Yeah, well...I'm still waiting for examples. ;-)

I tend to believe that the market for good biotech ideas is efficient: there are enough extremely talented people working in the space, and enough money chasing plausible outcomes, that if there's an idea out there that doesn't take decades of basic science to find product-market fit, it has a company working on it already.

More to the point, though, I definitely do not believe that the rate-limiting factor for the creation of new biotech startups is access to machinery. It's access to knowledge, and therefore, this kind of "we're on the cusp of a biotech revolution!" stuff is, well...hyperventilation.


> it's not THAT hard. I'm doing something relatively difficult literally in my garage right now

That's great for your cell-based experiments; and many of the greatest biology discoveries were made with this toolset in the first half of the 20th century.

But what about in vivo experiments with mice and rats? What about X-ray crystallography? What about high throughput screening and counterscreening in the range of millions done before a compound is even considered to be a drug candidate?

This is hard stuff, and it's necessary stuff. Exacting conditions are absolutely essential to achieve the highest chance of reproducibility. Even so, it has been famously reported that somewhere around 11% of published findings can be reproduced independently[0].

[0] http://www.nature.com/nature/journal/v483/n7391/full/483531a...


The "cheese from yeast" example the article is taking about represents cell based experiments.
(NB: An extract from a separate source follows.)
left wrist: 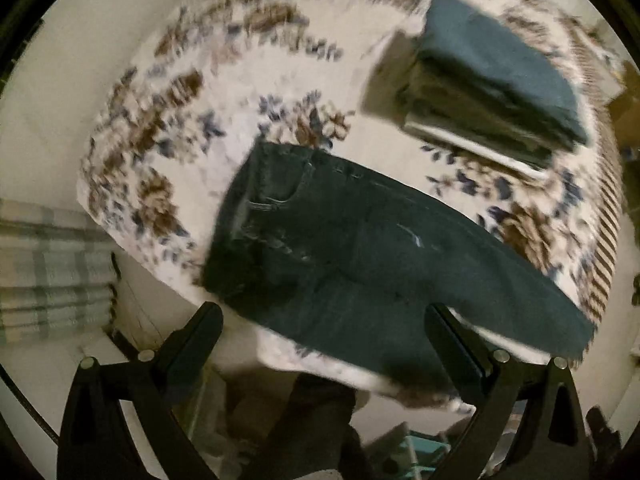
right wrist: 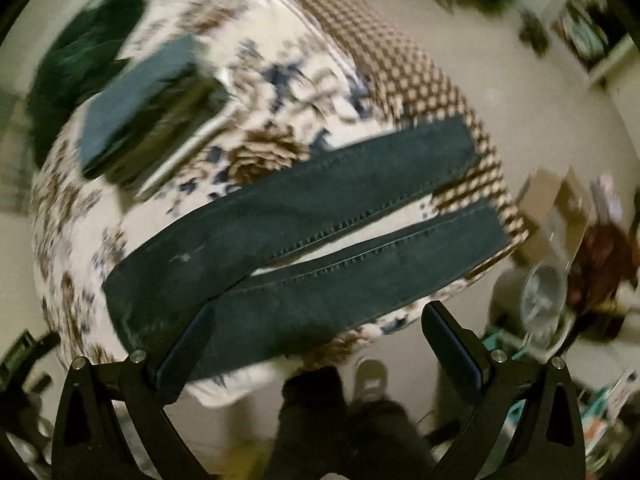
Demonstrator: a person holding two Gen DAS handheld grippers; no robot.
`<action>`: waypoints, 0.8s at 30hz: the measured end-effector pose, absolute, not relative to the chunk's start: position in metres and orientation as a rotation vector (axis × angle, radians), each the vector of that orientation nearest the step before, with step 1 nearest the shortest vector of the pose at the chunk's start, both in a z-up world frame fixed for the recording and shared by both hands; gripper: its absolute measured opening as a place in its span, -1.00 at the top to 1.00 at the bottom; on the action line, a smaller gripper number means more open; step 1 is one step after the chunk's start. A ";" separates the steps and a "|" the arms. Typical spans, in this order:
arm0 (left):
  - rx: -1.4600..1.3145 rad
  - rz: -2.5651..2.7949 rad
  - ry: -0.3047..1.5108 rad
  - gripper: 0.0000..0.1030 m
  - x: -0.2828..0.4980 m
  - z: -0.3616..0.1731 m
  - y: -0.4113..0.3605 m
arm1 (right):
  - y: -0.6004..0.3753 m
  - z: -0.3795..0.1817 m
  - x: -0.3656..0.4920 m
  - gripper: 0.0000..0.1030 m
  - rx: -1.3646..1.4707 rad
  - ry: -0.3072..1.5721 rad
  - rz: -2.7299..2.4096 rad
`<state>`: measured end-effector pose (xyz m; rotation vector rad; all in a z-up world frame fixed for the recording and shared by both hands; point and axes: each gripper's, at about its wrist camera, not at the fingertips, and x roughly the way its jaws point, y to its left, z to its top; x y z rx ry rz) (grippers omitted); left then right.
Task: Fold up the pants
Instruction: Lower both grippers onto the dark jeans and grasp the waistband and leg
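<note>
Hovering above the bed, left gripper [left wrist: 324, 320] was wide open, empty. Pants [left wrist: 360, 248] lay flat on the floral bedspread [left wrist: 160, 120], unfolded; every fold was left to do, I'd judge. Right gripper [right wrist: 316, 324] was also wide open, holding nothing. Left view showed the waistband and pockets; right view showed both legs spread apart, plus the folded stack [right wrist: 144, 112].

no text, label, brand or number can be read anywhere in either blurred view.
</note>
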<state>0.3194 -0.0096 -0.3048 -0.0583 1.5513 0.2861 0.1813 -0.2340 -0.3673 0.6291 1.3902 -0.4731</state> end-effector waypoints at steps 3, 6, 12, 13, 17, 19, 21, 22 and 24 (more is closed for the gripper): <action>-0.096 0.326 1.635 -1.00 0.364 -0.363 -0.011 | -0.266 -0.445 0.230 -1.00 0.747 1.469 -0.539; -0.125 0.358 1.697 -1.00 0.407 -0.415 -0.015 | -0.293 -0.508 0.264 -1.00 0.844 1.521 -0.605; -0.185 0.448 1.809 -1.00 0.479 -0.514 -0.017 | -0.332 -0.599 0.302 -1.00 0.987 1.569 -0.714; -0.194 0.464 1.822 -1.00 0.484 -0.524 -0.015 | -0.335 -0.608 0.302 -1.00 1.000 1.575 -0.732; -0.182 0.547 1.833 -0.65 0.497 -0.552 -0.004 | -0.357 -0.653 0.317 -1.00 1.097 1.585 -0.798; -0.182 0.590 1.818 -0.34 0.494 -0.555 0.006 | -0.363 -0.669 0.321 -0.95 1.140 1.590 -0.819; -0.202 0.586 1.800 -0.07 0.490 -0.555 0.012 | -0.366 -0.682 0.325 -0.76 1.171 1.595 -0.839; -0.203 0.582 1.789 0.14 0.490 -0.557 0.015 | -0.367 -0.686 0.327 -0.70 1.175 1.603 -0.842; -0.209 0.577 1.752 0.39 0.483 -0.551 0.021 | -0.368 -0.690 0.329 -0.50 1.176 1.597 -0.853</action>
The discoveries will be more like 3d printing with DNA. Structures, food and clothing made by microbes. The existing companies are good at drugs and will not likely be replaced by this.


A five armed mouse study for an anticancer drug runs in the 10-60k range (I can't give my exact quote at the moment). This is inexpensive.

The expensive stuff is when you go into humans.


I guess if you're outsourcing it? In my time in academia I knew labs that burned through $25,000 per month in mouse cage costs.

I can only guess what "five arms" you are referring to, but toxicity studies and efficacy studies often require different animals. Not just mice but transgenic mice, or nude mice with xenografts, etc. This has to be pricey to get the statistical power you need for a drug candidate.

I've also heard that the FDA likes to see more than one animal, so either rats or monkeys may be dosed as well. It all adds up.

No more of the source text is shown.